Kommentar zum Streit um die Homo-Ehe: Union vor dem Fall

Stefan Vetter über die Ehe für Schwule und Lesben

Wenn es in Deutschland eine Bastion im Kampf gegen die Gleichstellung von homosexuellen und heterosexuellen Paaren gibt, dann ist es die Union. Doch die Argumente aus ihren Reihen werden zunehmend dürftiger, zumal sich eine lautstarke Minderheit in den C-Parteien für eine Gleichstellung einsetzt. Ein Kommentar von unserem Berliner Korrespondenten Stefan Vetter.

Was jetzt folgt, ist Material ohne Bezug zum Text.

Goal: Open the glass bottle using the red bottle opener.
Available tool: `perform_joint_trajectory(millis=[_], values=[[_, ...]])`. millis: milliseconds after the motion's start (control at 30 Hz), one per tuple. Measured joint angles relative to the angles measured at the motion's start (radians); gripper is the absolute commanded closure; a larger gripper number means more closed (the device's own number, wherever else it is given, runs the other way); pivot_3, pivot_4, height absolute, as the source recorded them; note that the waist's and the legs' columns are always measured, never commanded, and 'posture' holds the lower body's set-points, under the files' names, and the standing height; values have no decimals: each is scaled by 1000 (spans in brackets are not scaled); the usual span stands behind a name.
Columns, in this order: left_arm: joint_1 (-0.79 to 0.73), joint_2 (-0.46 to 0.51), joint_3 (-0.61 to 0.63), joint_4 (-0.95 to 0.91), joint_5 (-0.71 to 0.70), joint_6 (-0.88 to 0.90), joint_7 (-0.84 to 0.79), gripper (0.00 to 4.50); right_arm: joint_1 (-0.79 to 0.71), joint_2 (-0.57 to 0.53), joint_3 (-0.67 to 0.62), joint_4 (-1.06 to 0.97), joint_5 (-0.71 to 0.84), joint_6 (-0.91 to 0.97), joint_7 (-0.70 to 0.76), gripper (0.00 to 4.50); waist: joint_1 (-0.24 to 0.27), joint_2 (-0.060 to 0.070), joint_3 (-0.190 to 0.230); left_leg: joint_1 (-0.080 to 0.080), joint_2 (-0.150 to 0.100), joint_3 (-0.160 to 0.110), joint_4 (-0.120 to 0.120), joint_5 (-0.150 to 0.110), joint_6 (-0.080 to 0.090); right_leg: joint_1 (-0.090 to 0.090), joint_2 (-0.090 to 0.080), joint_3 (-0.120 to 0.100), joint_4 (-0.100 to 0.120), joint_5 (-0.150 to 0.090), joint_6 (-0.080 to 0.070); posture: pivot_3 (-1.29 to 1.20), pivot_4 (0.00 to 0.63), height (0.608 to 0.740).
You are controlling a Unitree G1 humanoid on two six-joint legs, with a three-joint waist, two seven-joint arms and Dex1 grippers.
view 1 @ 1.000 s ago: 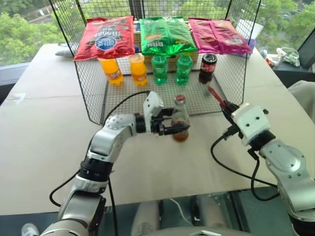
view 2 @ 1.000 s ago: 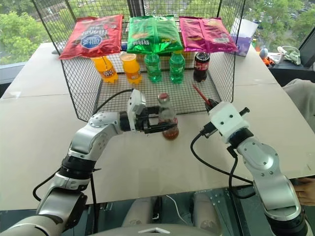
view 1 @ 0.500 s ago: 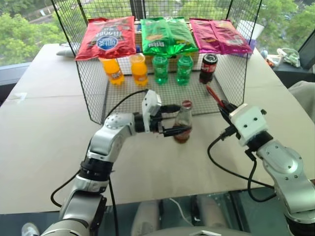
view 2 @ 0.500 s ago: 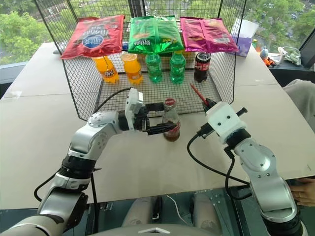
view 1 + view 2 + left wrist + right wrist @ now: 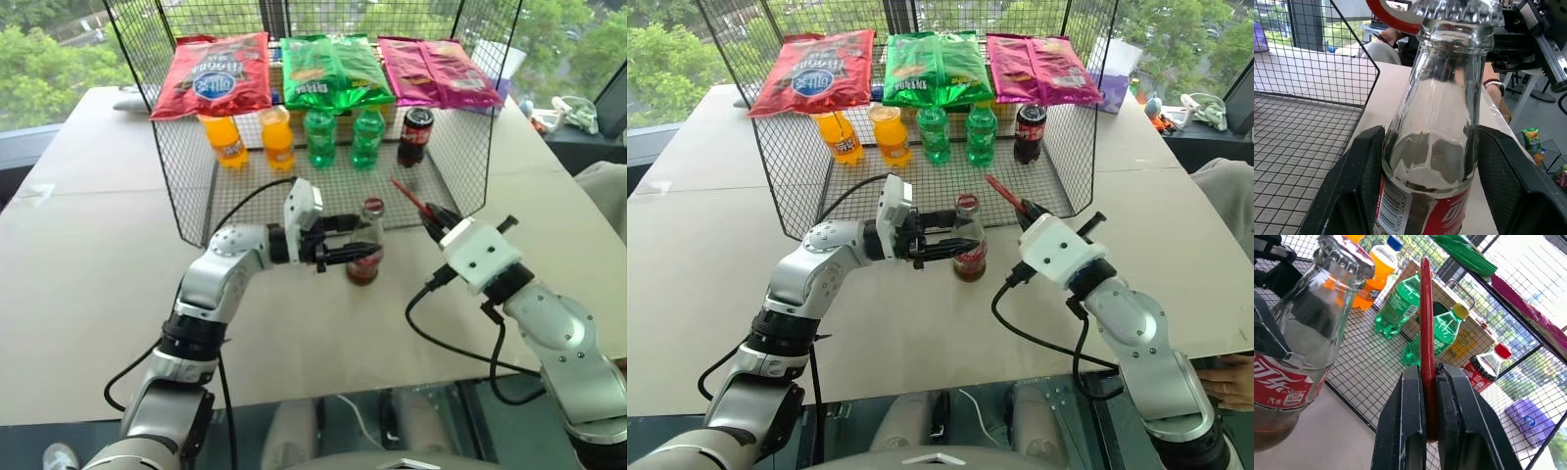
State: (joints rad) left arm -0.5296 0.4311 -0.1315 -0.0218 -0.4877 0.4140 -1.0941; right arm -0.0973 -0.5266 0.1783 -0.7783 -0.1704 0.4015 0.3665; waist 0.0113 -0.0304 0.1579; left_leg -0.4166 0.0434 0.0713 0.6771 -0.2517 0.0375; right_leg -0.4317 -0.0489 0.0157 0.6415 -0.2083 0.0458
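The glass bottle [image 5: 366, 247] is standing upright on the worktop [image 5: 88, 274] just in front of the wire basket [image 5: 176, 186], the left gripper [image 5: 361, 254] clamping its jaws around the labelled body and hiding part of it. Just beside it, the right gripper [image 5: 428, 211] is pinching the red bottle opener [image 5: 409, 195], whose ring head is hard to make out.
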Motion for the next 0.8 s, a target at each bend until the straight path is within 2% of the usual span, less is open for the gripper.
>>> perform_joint_trajectory(millis=[400, 567, 800], values=[[-19, -8, -2, 22, 14, 2, -13, 1982, 40, -21, 58, 116, -206, -344, -50, 4500, 1, 0, 0, 0, 0, 0, 2, 0, 0, 1, 0, 0, 0, 0, 0, 0, 150, 740], [-21, -6, 4, 22, 13, 20, -12, 1982, 41, 11, 75, 188, -273, -445, -106, 4500, 0, 0, -1, 1, 0, 0, 3, 0, 0, 1, 0, 0, 1, 0, 0, 0, 150, 740], [-30, -4, 8, 22, 12, 49, -8, 1982, 72, 116, 103, 301, -375, -572, -248, 4500, 0, -1, -2, 1, 0, 0, 3, 0, 0, 2, 0, 0, 1, 0, 0, 0, 150, 740]])
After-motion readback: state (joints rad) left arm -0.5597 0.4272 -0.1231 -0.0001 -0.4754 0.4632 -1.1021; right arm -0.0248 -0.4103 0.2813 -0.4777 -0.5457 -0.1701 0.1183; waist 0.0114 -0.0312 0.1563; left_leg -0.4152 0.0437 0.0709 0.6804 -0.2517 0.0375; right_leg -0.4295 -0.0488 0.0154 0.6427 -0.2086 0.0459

Einen entscheidenden Beitrag hat die rot-grüne Bundesregierung geleistet, als sie 2001 ein Gesetz zur „Beendigung der Diskriminierung gleichgeschlechtlicher Gemeinschaften“ auf den Weg brachte. Allerdings sollte die Gleichstellung von homosexuellen Paaren mehr sein als das Ende ihrer Diskriminierung. Auch hier ist das Land vorangekommen, dabei allerdings saß die Union ebenfalls im Bremserhäuschen.

So ist es dem Bundesverfassungsgericht zu verdanken, dass sich die gleichgeschlechtliche Verantwortung füreinander auch im Gesetzblatt dokumentiert. Was fehlt, ist das volle Adoptionsrecht und die bürgerliche Ehe zwischen zwei Frauen oder zwei Männern. Eine große Mehrheit der Bevölkerung denkt so. Es gibt auch kein Argument dagegen. Und so dürfte es bei der Union wohl eine Frage der Zeit sein, bis die Bastion vollständig fällt. Im Zweifel könnte einmal mehr das Bundesverfassungsgericht dafür sorgen. Und das ist gut so.